Work instructions – Output every line below exactly, please, omitting pictures.

(Information shown)

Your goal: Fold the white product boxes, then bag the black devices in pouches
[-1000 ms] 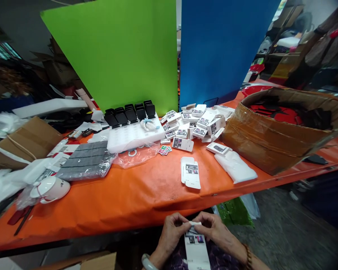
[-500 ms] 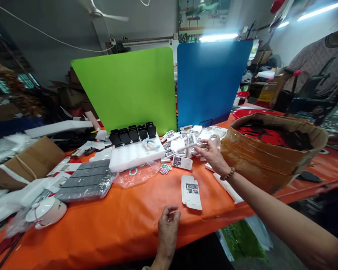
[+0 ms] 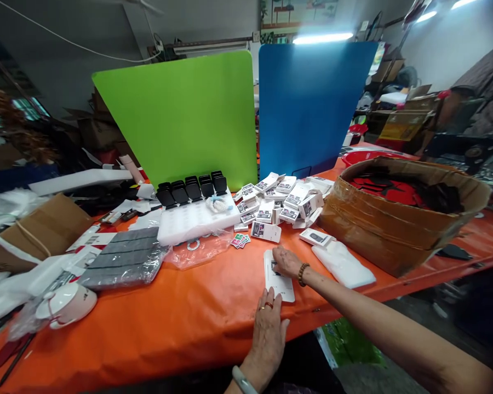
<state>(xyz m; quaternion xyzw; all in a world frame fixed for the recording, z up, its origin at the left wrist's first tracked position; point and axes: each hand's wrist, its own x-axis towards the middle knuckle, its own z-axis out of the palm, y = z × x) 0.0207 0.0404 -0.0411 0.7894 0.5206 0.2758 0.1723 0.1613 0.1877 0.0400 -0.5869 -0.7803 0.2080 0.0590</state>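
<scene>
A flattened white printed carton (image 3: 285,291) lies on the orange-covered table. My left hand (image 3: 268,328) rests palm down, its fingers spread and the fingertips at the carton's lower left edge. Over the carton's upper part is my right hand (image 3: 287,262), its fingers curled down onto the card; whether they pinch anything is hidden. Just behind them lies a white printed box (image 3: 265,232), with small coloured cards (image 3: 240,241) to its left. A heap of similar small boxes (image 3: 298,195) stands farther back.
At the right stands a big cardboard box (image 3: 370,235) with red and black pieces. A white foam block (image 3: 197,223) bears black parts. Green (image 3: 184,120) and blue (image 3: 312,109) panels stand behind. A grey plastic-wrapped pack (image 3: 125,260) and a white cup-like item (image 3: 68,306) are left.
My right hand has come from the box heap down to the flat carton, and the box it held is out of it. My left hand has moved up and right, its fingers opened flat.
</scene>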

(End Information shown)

Problem solution –
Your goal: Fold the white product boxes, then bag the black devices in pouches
[-1000 ms] 
[-500 ms] 
[+0 ms] 
<state>(xyz m; quaternion xyzw; all in a world frame fixed for the recording, z up, its origin at the left wrist's first tracked position; point and axes: each hand's wrist, its own x-axis towards the middle knuckle, its own z-axis out of the palm, y = z × x) 0.0207 0.0404 -0.0411 0.7894 0.5206 0.2758 0.1723 0.1613 0.1877 0.0400 -0.5869 -0.7803 0.2080 0.0590</state>
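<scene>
A flattened white printed carton (image 3: 285,291) lies on the orange-covered table. My left hand (image 3: 268,328) rests palm down, its fingers spread and the fingertips at the carton's lower left edge. Over the carton's upper part is my right hand (image 3: 287,262), its fingers curled down onto the card; whether they pinch anything is hidden. Just behind them lies a white printed box (image 3: 265,232), with small coloured cards (image 3: 240,241) to its left. A heap of similar small boxes (image 3: 298,195) stands farther back.
At the right stands a big cardboard box (image 3: 370,235) with red and black pieces. A white foam block (image 3: 197,223) bears black parts. Green (image 3: 184,120) and blue (image 3: 312,109) panels stand behind. A grey plastic-wrapped pack (image 3: 125,260) and a white cup-like item (image 3: 68,306) are left.
My right hand has come from the box heap down to the flat carton, and the box it held is out of it. My left hand has moved up and right, its fingers opened flat.
</scene>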

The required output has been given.